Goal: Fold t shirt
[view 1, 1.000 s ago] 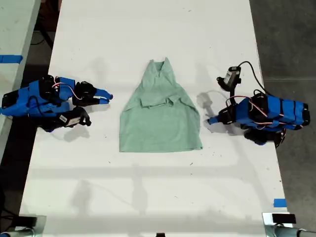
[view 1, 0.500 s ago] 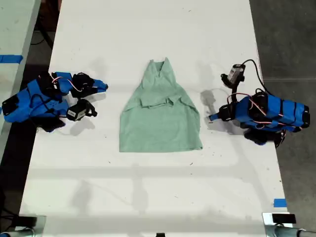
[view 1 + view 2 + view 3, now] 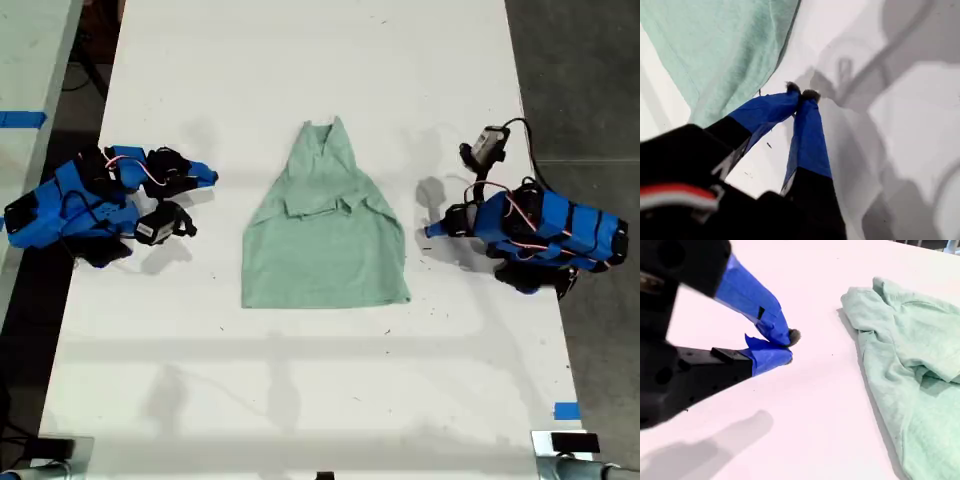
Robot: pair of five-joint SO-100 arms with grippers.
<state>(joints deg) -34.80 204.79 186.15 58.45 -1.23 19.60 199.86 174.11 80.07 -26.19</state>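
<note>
**A:** Where does the t shirt [image 3: 325, 235] sit?

**B:** Flat on the white desk [image 3: 300, 390], roughly in the middle between the two arms, touched by neither. Its sleeves look tucked in over the chest, so it narrows toward the collar at the far end and widens to a straight hem nearest the camera in the exterior view.

**A:** And each pincer?

**B:** My first pincer [image 3: 801, 93] has its tips pressed together with nothing between them, just off the shirt's edge [image 3: 782, 47] on bare desk. In the exterior view it is the one at the right [image 3: 432, 231]. My second pincer [image 3: 788, 347] is nearly closed, a sliver of gap at most, also empty, and near the cloth on the other side [image 3: 210, 178].

**A:** How will the cloth behave?

**B:** Soft, light and wrinkled, I'd judge. It should drape and sag from any single pinch, and a layer could slide over the one beneath. Nothing fragile about it.

**A:** So where to take hold?

**B:** Probably at the two hem corners, one per pincer, nipping every layer together so the fold carries evenly toward the collar. The pincers would need opening first.
</note>
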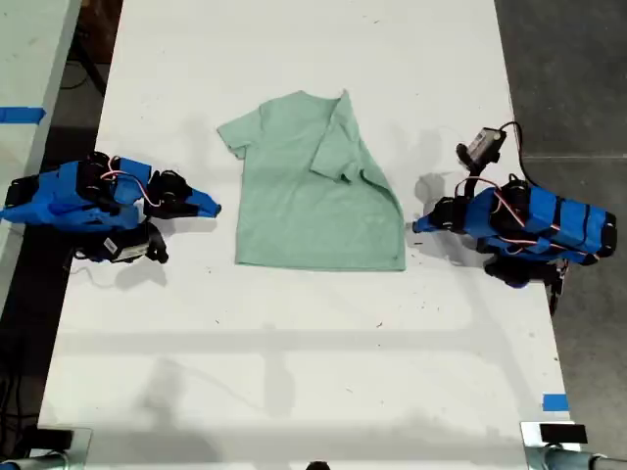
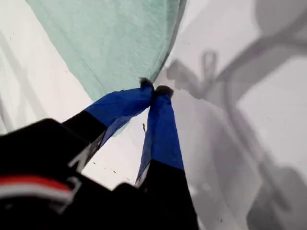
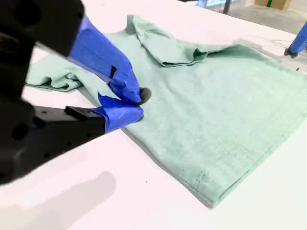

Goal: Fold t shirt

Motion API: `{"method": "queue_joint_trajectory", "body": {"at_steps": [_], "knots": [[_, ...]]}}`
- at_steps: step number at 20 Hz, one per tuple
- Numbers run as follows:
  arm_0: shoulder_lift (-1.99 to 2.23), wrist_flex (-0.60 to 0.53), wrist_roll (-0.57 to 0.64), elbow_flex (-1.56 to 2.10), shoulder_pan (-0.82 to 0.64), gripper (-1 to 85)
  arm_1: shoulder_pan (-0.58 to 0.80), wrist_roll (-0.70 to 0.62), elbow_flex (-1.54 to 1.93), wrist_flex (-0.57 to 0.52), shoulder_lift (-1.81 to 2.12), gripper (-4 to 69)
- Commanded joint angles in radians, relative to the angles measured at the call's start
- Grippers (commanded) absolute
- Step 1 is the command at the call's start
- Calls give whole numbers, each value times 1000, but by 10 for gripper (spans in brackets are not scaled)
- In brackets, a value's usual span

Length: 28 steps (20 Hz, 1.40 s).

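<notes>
One t shirt (image 1: 318,191): pale mint green, laid on the white table (image 1: 294,343) between the two arms; the sleeve side toward the exterior view's right is seen folded over the body.
Two grippers: one per blue arm.
My first gripper (image 2: 154,89): seen at the exterior view's right, just off the shirt's lower hem corner; jaws are brought together at the tips, nothing between them.
My second gripper (image 3: 136,105): seen at the exterior view's left, beside the shirt's side edge; jaws nearly closed, nothing visibly clamped.
Blue tape pieces: two counted, one at each side of the exterior view.
Writing: none is legible.
</notes>
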Motion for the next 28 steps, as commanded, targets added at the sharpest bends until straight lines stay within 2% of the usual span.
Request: {"method": "queue_joint_trajectory", "body": {"at_steps": [1,7,15,18,28], "knots": [[8,-14,-6,6,40,-1,-29,28,54,3,11,35],[8,-25,69,5,21,-1,-28,55,57,-2,11,24],[8,-34,69,8,48,-1,-5,25,57,-6,11,24],[8,-23,71,6,29,-1,-11,71,55,-2,11,24],[8,-44,80,8,55,-1,-75,29,61,-17,11,22]]}}
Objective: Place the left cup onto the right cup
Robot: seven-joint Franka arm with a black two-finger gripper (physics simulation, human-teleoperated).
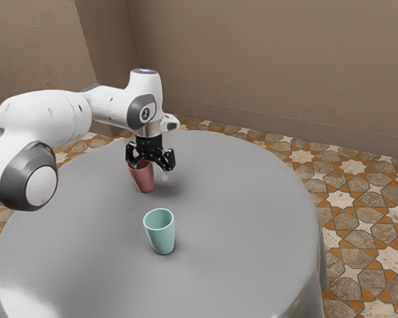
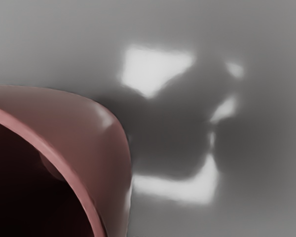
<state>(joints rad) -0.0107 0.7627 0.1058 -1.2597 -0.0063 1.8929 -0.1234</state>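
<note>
So, the grasp step: my gripper (image 1: 150, 162) is right down at the rim of the dusty-pink tapered plastic cup (image 1: 143, 179), which looks like it's standing upright on the round grey bench (image 1: 252, 218), over on the side nearest my arm. Honestly I can't tell from here whether the gripper is actually closed on the cup or just sitting around its top, so I'm not going to claim I've got it.

From the wrist camera the pink cup's rim and dark inside (image 2: 89, 128) sit right under my hand, off to one side and not centred, with the shiny grey bench surface (image 2: 49, 44) and my hand's own shadow beyond it. My read is that I'm lined up on the wall of the cup, not over its middle.

The other one, the teal tapered plastic cup (image 1: 160, 233), is standing mouth up and well apart from the pink one, closer to the exterior camera and a touch toward the exterior view's right. Nothing's in it or on it yet, so the stacking is all still to do.

What's next, as I see it: make sure the grip on the pink cup is firm, lift straight up until its base clears the teal rim, carry it across, centre it over the teal mouth and lower it gently. Both cups are tapered, so it should nest if I'm centred. Off-centre, I'd probably knock the teal one over.
</note>
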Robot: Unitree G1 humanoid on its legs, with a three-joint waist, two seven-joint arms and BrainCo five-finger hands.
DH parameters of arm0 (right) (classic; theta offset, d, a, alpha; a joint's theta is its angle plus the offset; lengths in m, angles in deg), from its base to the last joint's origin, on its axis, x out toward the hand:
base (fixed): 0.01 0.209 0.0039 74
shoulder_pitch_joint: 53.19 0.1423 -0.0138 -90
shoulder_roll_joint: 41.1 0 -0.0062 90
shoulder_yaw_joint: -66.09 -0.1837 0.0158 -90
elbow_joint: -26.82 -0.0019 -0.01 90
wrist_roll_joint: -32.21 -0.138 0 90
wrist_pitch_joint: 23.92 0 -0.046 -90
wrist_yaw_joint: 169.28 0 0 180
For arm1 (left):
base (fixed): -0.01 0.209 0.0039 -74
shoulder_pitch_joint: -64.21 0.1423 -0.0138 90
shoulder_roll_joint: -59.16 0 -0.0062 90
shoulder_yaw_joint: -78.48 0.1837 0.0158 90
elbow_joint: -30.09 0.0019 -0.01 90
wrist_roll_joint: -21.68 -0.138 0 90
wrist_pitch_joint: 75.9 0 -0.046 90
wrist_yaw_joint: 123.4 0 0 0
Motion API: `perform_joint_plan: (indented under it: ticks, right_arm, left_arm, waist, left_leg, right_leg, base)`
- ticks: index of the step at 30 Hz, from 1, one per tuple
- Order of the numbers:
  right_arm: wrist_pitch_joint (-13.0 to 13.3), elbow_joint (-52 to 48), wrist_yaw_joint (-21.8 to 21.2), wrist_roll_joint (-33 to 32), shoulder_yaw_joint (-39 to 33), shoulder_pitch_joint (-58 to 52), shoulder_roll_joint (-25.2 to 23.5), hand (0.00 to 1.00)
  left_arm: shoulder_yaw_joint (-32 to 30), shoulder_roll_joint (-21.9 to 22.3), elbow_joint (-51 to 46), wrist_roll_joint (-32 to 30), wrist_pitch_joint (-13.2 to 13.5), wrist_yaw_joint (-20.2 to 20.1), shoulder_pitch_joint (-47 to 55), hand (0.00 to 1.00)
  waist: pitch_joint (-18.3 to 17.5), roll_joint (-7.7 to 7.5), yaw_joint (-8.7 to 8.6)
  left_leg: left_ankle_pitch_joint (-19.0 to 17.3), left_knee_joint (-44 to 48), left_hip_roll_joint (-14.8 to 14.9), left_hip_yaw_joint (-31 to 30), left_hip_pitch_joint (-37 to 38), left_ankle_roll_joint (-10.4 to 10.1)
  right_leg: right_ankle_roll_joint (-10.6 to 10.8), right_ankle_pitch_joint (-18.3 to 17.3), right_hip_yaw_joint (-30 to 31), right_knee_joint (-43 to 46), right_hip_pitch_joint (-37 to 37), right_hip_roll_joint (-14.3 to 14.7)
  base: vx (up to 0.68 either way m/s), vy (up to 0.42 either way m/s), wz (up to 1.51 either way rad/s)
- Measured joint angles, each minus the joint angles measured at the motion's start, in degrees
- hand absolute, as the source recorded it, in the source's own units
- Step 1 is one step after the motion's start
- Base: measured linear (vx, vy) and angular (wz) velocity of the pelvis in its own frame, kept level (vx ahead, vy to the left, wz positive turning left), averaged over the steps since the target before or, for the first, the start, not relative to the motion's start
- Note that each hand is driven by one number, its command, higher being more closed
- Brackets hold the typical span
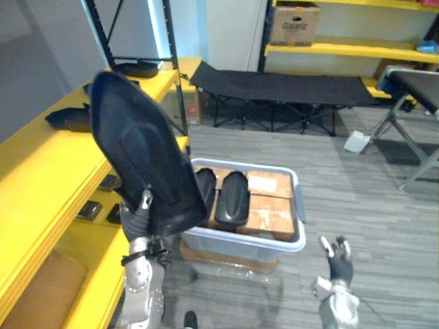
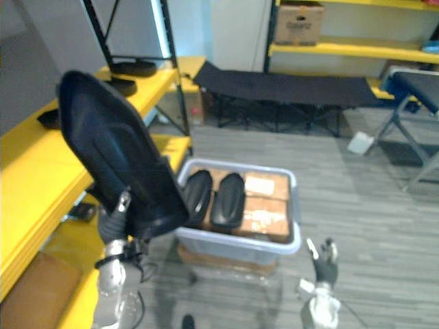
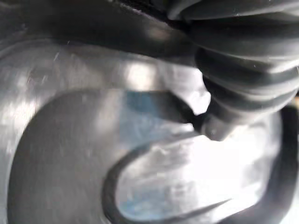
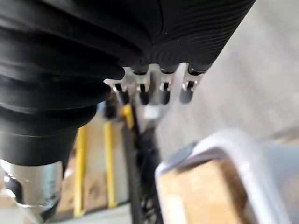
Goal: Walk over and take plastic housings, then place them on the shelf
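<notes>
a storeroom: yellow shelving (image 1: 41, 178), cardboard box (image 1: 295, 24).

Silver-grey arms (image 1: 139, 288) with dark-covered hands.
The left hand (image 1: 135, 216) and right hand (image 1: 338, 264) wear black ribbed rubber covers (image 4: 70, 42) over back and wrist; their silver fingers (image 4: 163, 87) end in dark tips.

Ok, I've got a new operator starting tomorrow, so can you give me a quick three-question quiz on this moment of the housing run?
1. Fill in: the right hand is ___ (open or shut).
2. Which hand grips the raised housing? A left hand; B right hand; C both.
3. True or false: the grey bin holds no housings.

Key: 1 open. 2 A. 3 false: two black housings sit in it beside cardboard boxes.
</notes>
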Motion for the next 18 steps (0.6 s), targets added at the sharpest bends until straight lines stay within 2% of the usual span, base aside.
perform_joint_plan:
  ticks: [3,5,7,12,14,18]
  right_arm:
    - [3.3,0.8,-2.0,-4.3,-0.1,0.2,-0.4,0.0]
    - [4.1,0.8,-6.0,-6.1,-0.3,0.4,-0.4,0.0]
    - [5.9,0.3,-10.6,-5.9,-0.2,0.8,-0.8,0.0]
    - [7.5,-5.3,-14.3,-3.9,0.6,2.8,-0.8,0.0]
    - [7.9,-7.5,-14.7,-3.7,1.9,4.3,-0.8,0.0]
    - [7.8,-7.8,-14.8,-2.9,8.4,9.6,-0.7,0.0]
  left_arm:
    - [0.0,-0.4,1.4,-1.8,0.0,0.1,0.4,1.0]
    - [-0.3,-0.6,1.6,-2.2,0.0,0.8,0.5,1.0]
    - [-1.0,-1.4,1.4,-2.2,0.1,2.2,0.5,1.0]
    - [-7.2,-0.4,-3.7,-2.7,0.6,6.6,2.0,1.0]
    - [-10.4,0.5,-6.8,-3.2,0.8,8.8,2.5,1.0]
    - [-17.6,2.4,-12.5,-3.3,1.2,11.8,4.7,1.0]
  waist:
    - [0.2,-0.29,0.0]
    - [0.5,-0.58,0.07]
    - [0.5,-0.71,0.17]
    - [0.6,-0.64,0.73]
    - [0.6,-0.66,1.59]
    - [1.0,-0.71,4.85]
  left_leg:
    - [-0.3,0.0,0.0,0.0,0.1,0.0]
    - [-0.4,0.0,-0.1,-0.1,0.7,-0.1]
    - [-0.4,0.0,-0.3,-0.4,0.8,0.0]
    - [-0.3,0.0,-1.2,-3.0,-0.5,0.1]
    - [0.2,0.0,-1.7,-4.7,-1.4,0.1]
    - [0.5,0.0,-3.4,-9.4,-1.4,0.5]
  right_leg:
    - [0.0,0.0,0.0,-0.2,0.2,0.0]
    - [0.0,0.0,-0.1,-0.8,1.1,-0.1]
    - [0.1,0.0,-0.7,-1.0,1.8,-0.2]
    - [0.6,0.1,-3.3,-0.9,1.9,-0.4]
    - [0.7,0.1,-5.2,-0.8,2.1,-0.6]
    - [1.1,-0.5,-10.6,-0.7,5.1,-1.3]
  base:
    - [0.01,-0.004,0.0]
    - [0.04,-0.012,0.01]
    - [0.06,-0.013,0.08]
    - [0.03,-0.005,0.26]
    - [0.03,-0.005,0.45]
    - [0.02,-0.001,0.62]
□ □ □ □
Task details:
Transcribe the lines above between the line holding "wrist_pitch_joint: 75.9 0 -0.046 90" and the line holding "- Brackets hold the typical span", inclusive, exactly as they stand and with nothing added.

Output below:
wrist_pitch_joint: 75.9 0 -0.046 90
wrist_yaw_joint: 123.4 0 0 0
Motion API: `perform_joint_plan: (indented under it: ticks, right_arm, left_arm, waist, left_leg, right_leg, base)`
- ticks: index of the step at 30 Hz, from 1, one per tuple
- Order of the numbers:
  right_arm: wrist_pitch_joint (-13.0 to 13.3), elbow_joint (-52 to 48), wrist_yaw_joint (-21.8 to 21.2), wrist_roll_joint (-33 to 32), shoulder_yaw_joint (-39 to 33), shoulder_pitch_joint (-58 to 52), shoulder_roll_joint (-25.2 to 23.5), hand (0.00 to 1.00)
  left_arm: shoulder_yaw_joint (-32 to 30), shoulder_roll_joint (-21.9 to 22.3), elbow_joint (-51 to 46), wrist_roll_joint (-32 to 30), wrist_pitch_joint (-13.2 to 13.5), wrist_yaw_joint (-20.2 to 20.1), shoulder_pitch_joint (-47 to 55), hand (0.00 to 1.00)
  waist: pitch_joint (-18.3 to 17.5), roll_joint (-7.7 to 7.5), yaw_joint (-8.7 to 8.6)
  left_leg: left_ankle_pitch_joint (-19.0 to 17.3), left_knee_joint (-44 to 48), left_hip_roll_joint (-14.8 to 14.9), left_hip_yaw_joint (-31 to 30), left_hip_pitch_joint (-37 to 38), left_ankle_roll_joint (-10.4 to 10.1)
  right_leg: right_ankle_roll_joint (-10.6 to 10.8), right_ankle_pitch_joint (-18.3 to 17.3), right_hip_yaw_joint (-30 to 31), right_knee_joint (-43 to 46), right_hip_pitch_joint (-37 to 37), right_hip_roll_joint (-14.3 to 14.7)
  base: vx (up to 0.68 either way m/s), vy (up to 0.42 either way m/s), wz (up to 1.51 either way rad/s)
- Measured joint angles, each minus the joint angles measured at the motion's start, in degrees
- hand absolute, as the source recorded it, in the source's own units
- Step 1 is one step after the motion's start
- Base: measured linear (vx, vy) and angular (wz) velocity of the pelvis in its own frame, kept level (vx ahead, vy to the left, wz positive turning left), averaged over the steps since the target before or, for the first, the start, not relative to the motion's start
- Note that each hand is driven by one number, its command, higher being more closed
- Brackets hold the typical span

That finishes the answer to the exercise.